Se i dieci anni passati sono stati il trionfo del buy and hold, i prossimi due, anche in assenza di recessione, andranno giocati in modo più tattico. Per dirla semplicemente,
per approfittare delle correzioni più che prevedibili bisognerà avere liquidità impiegabile e, per averla, bisognerà avere venduto prima.
Le ragioni per possibili correzioni non mancano di certo. La
Fed alzerà i tassi almeno altre tre volte e i mercati non sono pronti a questo esito e tanto meno lo sono in caso di rialzi ancora più numerosi. La
Bce abbandonerà il Qe pur in presenza di una crescita europea insoddisfacente. La
Cina dovrà fronteggiare i dazi. Le politiche fiscali non saranno più espansive (se non forse in Cina). La crescita americana verosimilmente rallenterà.

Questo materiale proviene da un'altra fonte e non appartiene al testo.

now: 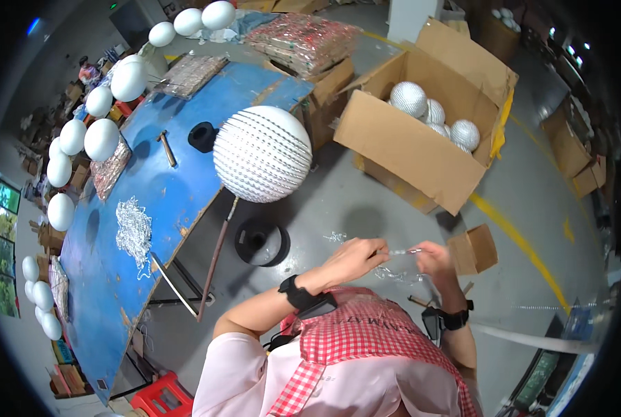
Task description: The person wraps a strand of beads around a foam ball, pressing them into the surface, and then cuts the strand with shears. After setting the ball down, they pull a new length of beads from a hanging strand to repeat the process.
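Observation:
A short silver bead strand (399, 252) is stretched between my two hands, in front of my chest. My left hand (358, 260) has its fingers closed on one end. At the other end, my right hand (434, 260) pinches the strand between thumb and finger. Loose silver strands (397, 276) hang or lie just below the hands; which, I cannot tell. To the left, a large white ball (263, 154) sits on top of a slanting rod (215, 267). Rows of silver beading cover much of the ball, while its upper right stays plain white.
A blue table (206, 90) on the left bears a heap of silver strands (134, 228), a hammer (166, 149) and a black roll (202, 137). Plain white balls (102, 139) hang beyond it. An open carton (408, 149) holds several silver balls. A red stool (161, 396) stands lower left.

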### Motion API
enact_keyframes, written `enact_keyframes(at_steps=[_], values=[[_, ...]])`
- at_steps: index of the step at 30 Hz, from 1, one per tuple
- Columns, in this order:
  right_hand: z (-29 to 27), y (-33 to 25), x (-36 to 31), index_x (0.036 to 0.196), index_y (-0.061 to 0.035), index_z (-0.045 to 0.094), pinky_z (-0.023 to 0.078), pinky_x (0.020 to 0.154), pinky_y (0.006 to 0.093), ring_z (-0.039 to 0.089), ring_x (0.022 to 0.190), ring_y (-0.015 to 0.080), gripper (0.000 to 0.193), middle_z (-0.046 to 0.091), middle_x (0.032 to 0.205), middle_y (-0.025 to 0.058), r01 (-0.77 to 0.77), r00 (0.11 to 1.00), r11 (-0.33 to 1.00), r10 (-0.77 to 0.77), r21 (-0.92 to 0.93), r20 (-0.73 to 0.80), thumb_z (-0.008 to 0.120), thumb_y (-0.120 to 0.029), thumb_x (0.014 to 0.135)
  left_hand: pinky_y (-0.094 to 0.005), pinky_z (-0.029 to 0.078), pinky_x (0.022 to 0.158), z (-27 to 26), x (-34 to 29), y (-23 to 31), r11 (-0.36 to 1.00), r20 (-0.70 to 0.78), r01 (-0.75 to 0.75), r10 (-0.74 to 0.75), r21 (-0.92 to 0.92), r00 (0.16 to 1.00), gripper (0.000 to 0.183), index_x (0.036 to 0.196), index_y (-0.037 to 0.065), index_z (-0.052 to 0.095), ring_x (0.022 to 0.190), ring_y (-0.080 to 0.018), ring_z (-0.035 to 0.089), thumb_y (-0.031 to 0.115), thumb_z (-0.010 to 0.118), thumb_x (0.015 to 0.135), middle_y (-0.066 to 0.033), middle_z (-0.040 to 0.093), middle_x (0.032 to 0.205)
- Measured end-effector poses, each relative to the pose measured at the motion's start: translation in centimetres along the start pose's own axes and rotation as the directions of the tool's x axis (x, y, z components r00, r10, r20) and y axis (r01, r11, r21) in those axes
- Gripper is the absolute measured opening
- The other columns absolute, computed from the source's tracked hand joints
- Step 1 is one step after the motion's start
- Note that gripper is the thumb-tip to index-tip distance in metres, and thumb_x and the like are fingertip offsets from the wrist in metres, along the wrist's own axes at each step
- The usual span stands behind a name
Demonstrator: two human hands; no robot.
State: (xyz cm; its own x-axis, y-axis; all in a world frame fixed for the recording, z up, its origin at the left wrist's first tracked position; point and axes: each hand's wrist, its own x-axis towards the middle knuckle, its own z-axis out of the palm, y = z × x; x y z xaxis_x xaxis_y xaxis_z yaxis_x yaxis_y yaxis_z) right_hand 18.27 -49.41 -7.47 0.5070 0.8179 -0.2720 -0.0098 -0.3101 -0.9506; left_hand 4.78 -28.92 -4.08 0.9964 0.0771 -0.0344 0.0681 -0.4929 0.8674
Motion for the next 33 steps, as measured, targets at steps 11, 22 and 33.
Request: enact_keyframes(at_steps=[11,22,33], values=[[1.5,-5.2,6.1,0.096,-0.0028,0.062,0.025,0.042,0.0167,0.036,0.046,0.0005,0.016,0.051,0.060,-0.0037,0.258,0.855,0.944,-0.122,0.208,-0.504,0.048,-0.012,0.097,-0.0231,0.041,0.060,-12.8,-11.1,-5.7,0.865,0.134,0.331,-0.303,-0.376,0.943,0.023,0.102,0.000,0.064,0.065,-0.0052,0.048,0.021,0.055,0.097,0.0037,0.057,0.072],[4.2,-6.0,10.9,0.093,-0.0029,0.062,0.027,0.042,0.0162,0.040,0.046,0.0011,0.020,0.054,0.060,-0.0020,0.083,0.924,0.976,0.001,0.202,-0.382,0.048,-0.016,0.099,-0.0322,0.048,0.064,-18.6,-14.3,-6.9,0.983,-0.226,0.162,-0.176,-0.081,0.958,0.019,0.104,0.005,0.068,0.069,-0.0233,0.061,0.016,0.060,0.091,-0.0112,0.065,0.081],[5.5,-12.3,16.7,0.123,-0.0008,0.056,0.045,0.093,0.0343,0.058,0.110,0.0224,0.046,0.065,0.112,0.0108,0.447,0.785,0.840,-0.204,-0.306,0.585,0.071,-0.014,0.081,-0.0313,0.049,0.074,-18.7,-7.7,-3.3,0.986,-0.168,0.140,-0.153,-0.087,0.974,0.016,0.102,0.004,0.070,0.080,-0.0195,0.061,0.010,0.063,0.088,-0.0079,0.070,0.093]])
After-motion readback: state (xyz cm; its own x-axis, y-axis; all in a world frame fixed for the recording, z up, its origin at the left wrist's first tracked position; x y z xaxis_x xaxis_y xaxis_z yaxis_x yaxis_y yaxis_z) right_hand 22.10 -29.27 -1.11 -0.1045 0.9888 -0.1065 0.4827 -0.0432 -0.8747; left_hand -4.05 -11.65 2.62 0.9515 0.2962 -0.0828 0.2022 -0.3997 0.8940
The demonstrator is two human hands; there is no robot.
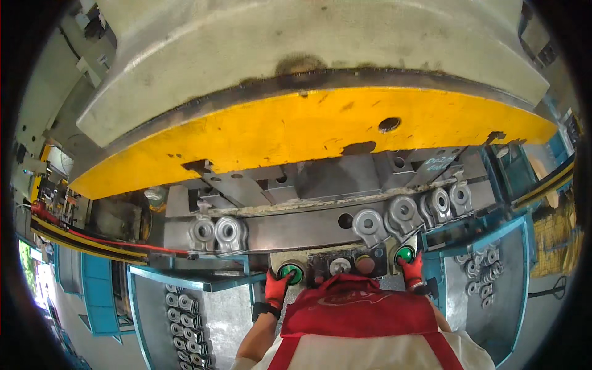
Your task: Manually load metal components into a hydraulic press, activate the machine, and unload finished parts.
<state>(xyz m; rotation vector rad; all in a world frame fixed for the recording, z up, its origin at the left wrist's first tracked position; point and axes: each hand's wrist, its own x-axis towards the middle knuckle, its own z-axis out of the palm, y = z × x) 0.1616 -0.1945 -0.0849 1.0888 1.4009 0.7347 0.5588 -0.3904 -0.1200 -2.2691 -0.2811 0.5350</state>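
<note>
Near yellow beam [296, 117], left hand [277, 288], right hand [412, 271] at green buttons [404, 253], can't tell finger closure; metal parts [363, 233] line ledge [296, 228] ahead.

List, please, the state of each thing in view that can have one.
Left hand: red-gloved, at left green button.
Right hand: red-gloved, at right green button.
Both buttons: pressed or not, cannot tell.
Yellow plate: paint chipped at lower edge.
Left metal parts: two, side by side.
Right metal parts: grouped in an uneven row.
Left tray: partly filled.
Right tray: partly filled.
</note>
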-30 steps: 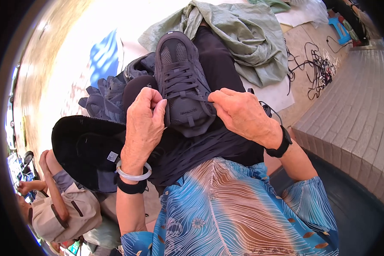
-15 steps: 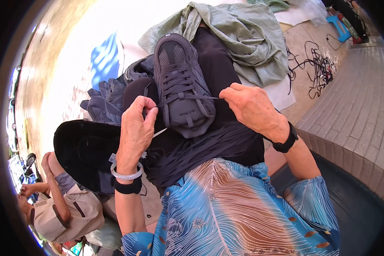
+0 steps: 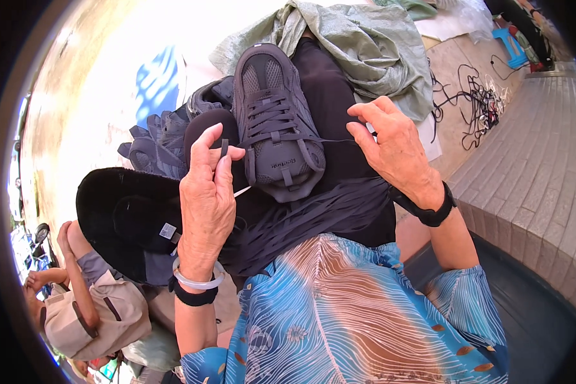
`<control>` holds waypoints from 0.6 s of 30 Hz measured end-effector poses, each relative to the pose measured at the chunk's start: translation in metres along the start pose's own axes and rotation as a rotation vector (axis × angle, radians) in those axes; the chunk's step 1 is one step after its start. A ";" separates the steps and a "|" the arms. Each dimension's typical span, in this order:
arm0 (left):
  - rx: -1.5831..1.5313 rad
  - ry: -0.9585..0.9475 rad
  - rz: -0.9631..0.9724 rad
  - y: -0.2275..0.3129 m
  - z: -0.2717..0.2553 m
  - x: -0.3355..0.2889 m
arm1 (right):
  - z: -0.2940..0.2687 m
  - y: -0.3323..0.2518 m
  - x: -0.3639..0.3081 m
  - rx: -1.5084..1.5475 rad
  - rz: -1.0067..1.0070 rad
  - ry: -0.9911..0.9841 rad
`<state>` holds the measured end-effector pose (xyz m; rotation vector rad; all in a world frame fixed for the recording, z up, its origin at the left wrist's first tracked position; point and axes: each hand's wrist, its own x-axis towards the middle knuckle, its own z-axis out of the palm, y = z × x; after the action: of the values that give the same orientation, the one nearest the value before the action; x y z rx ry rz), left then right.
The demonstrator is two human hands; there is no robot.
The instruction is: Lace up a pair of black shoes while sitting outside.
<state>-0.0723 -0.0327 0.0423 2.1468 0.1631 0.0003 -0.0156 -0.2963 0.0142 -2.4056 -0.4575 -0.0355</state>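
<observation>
A dark grey trainer [image 3: 284, 164] lies across my lap, its toe pointing away and its heel toward me. Black laces [image 3: 270, 114] criss-cross its front. My left hand [image 3: 208, 192], left of the heel, pinches a black lace end [image 3: 224, 148] between thumb and fingers. Right of the shoe is my right hand [image 3: 393, 142], index finger and thumb curled. A thin stretch of lace runs from the shoe's collar to its thumb, where the grip is partly hidden. A bundle of loose dark laces [image 3: 339, 214] is draped over my lap below the heel.
More dark shoes [image 3: 157, 144] are piled to the left. A black fabric-lined piece [image 3: 118, 221] stands beside my left wrist. Grey-green sheeting [image 3: 365, 57] covers the far side. Tangled cords [image 3: 477, 105] and a blue stool [image 3: 509, 48] are far right; another person [image 3: 102, 313] sits lower left.
My left hand has turned upward, with the lace end now standing up from its fingers. My right hand has moved slightly right and up, its fingers less tightly bunched. The shoe has shifted slightly.
</observation>
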 end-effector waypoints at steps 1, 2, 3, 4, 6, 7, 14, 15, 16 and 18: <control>0.003 0.004 0.000 -0.006 -0.001 -0.002 | 0.000 0.001 0.000 0.003 -0.003 0.001; 0.022 -0.051 -0.033 -0.016 -0.002 -0.004 | 0.000 0.006 -0.003 -0.148 0.025 -0.088; 0.042 -0.106 -0.065 -0.022 -0.004 -0.005 | -0.001 0.011 -0.005 -0.299 0.054 -0.176; 0.081 -0.120 -0.110 -0.021 -0.006 -0.006 | -0.002 0.021 -0.007 -0.297 0.052 -0.178; 0.054 -0.124 -0.119 -0.024 -0.005 -0.006 | -0.009 0.039 -0.012 -0.429 0.127 -0.372; 0.029 -0.131 -0.124 -0.023 -0.005 -0.005 | -0.013 0.037 -0.011 -0.427 0.132 -0.372; -0.070 -0.183 -0.275 -0.023 -0.007 -0.004 | -0.043 -0.040 0.006 0.503 0.012 -0.213; -0.070 -0.185 -0.274 -0.024 -0.009 -0.004 | -0.040 -0.042 0.003 0.535 0.006 -0.274; -0.079 -0.201 -0.306 -0.024 -0.012 -0.004 | -0.022 -0.033 -0.004 0.523 -0.106 -0.230; -0.087 -0.214 -0.339 -0.026 -0.016 -0.006 | -0.010 -0.025 -0.009 0.313 -0.076 -0.341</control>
<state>-0.0824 -0.0064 0.0295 1.9930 0.3917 -0.4094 -0.0317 -0.2876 0.0366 -2.0872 -0.6579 0.3903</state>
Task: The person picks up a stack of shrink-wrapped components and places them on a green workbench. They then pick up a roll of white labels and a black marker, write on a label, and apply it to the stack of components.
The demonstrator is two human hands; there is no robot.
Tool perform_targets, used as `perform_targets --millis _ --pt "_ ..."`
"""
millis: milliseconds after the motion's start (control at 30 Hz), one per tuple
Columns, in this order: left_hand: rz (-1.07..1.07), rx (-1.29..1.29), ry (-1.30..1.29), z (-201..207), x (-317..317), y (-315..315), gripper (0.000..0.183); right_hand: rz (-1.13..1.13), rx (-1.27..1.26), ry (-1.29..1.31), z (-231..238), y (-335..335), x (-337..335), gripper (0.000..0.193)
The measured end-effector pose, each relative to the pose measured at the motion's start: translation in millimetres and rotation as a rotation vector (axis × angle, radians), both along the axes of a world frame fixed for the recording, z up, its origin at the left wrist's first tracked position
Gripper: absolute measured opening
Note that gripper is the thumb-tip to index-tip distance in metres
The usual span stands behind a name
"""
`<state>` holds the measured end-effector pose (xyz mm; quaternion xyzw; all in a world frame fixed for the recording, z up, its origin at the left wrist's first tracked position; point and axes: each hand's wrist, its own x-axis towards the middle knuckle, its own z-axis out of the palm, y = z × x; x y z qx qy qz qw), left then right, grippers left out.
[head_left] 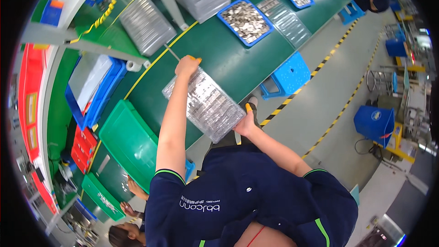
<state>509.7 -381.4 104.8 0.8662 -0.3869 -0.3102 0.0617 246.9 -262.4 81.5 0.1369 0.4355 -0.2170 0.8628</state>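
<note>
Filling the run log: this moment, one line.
left hand: holds clear tray, far end | right hand: holds tray, near end | contents: silvery pieces | nearby: green bench, green bin

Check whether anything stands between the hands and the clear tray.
Nothing visible does: the left hand grips the far end of the tray, the right hand its near end; yellow covers show on fingertips.

White lettering marks the navy shirt, and a round pale emblem marks the blue bin.

The tray looks glossy plastic, its pieces shiny metal.
</note>
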Motion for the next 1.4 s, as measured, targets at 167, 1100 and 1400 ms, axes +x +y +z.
perform_targets --millis 167,1100,1400 --pt "-0.017 -0.023 -0.184 -12 -12 -3 0.033 -0.169 0.061 0.226 -34 3 12 0.055" --pt "0.181 -0.187 1.054 -45 53 91 0.065 -0.071 -0.663 0.557 -33 -5 -7 0.078" --pt "0.178 -0.106 1.105 0 -22 113 0.056 -0.055 -0.547 0.632 -18 3 -75 0.065"
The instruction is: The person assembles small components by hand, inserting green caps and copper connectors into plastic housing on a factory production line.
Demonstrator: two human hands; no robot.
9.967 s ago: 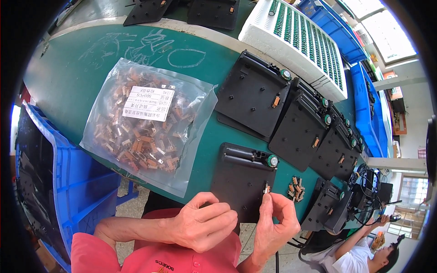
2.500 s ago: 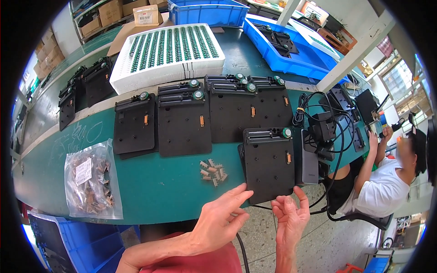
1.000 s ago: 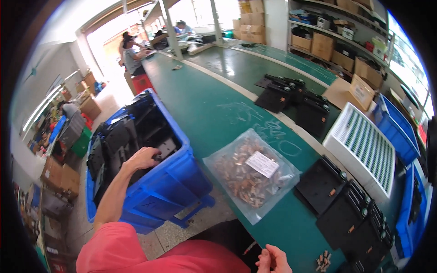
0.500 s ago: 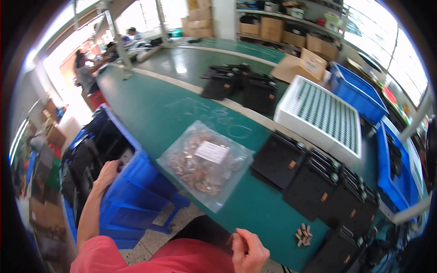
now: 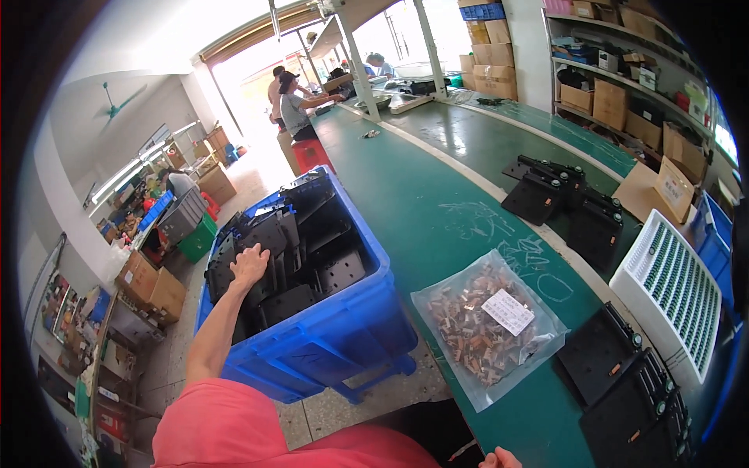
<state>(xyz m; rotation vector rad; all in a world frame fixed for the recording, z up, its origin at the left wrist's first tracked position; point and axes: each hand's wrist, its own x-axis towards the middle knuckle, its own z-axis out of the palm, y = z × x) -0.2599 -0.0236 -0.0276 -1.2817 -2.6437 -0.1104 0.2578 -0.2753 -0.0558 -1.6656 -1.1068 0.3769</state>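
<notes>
My left hand (image 5: 250, 265) reaches into a big blue bin (image 5: 312, 327) on my left. Its fingers are spread on a black plate-like part (image 5: 273, 236), not closed round it. Black flat parts with small holes fill the bin in a loose heap. At the lower edge, only part of my right hand (image 5: 502, 459) shows, next to the front of the green table (image 5: 460, 370). Its visible fingers look curled in; what they hold, if anything, is hidden. Between the bin and the finished-looking black plates (image 5: 599, 351) lies a clear bag of small copper-coloured metal pieces (image 5: 480, 343) with a white label.
A white tray (image 5: 624, 274) with rows of small green-and-white pieces stands at the right. More black plates (image 5: 538, 195) lie farther back. Boxes (image 5: 610, 104) fill a shelf. Beyond the bin, a person (image 5: 296, 113) works at the table near a red stool (image 5: 312, 154).
The view has swung left. My left hand has moved from the bin's near side to the heap's top, fingers spreading. My right hand has mostly dropped out of view at the lower edge.
</notes>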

La grande marea di liquidità creata in questi anni dalle banche centrali e che nel 2018 si è stabilizzata (creando già qualche problema) nel 2019 comincerà a ridursi. Ripetiamo, nessuno di questi fattori, nemmeno se considerati tutti insieme, comporta necessariamente un bear market pesante, ma la possibilità di una o più correzioni da 10-15 per cento non può essere negata nemmeno dall'ottimista più convinto.
L'alternativa è non fare nulla, dare spazio al mercato di correggersi e aspettare la ripresa del prossimo decennio. Il rischio, in questa scelta, è quello di vedere prima o poi prezzi più bassi, spaventarsi e vendere sotto i buoni livelli che raggiungeremo nelle prossime settimane. Meglio dunque essere proattivi e anticipatori.